Requirement: The reply to the records below should contain exactly the lines from the line with "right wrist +" through the line with "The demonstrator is", and nothing besides.
━━━━━ Data shown
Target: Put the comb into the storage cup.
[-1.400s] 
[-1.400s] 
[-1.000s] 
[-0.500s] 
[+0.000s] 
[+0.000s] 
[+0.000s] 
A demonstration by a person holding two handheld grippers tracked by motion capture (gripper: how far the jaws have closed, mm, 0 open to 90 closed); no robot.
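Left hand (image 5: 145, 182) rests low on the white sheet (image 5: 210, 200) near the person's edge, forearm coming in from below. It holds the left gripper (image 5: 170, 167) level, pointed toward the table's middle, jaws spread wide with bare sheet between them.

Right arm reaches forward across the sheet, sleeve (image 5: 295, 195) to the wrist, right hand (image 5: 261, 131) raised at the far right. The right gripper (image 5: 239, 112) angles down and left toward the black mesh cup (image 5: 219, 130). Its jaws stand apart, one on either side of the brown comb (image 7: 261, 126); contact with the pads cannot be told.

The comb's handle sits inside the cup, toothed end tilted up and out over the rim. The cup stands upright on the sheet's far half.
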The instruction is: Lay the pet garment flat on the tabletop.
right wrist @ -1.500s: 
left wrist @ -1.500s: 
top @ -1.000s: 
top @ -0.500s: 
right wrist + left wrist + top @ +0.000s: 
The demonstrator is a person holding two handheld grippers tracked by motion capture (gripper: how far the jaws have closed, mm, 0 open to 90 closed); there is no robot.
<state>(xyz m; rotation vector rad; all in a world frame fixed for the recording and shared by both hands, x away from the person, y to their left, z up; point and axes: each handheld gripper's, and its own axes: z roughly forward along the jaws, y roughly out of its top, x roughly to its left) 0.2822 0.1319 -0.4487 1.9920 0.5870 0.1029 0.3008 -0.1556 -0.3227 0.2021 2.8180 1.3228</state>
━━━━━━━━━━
Solution for this problem:
right wrist + left wrist + top @ +0.000s: 
The demonstrator is a person holding two handheld grippers tracked by motion capture (gripper: how far the jaws have closed, mm, 0 open to 90 closed); there is no robot.

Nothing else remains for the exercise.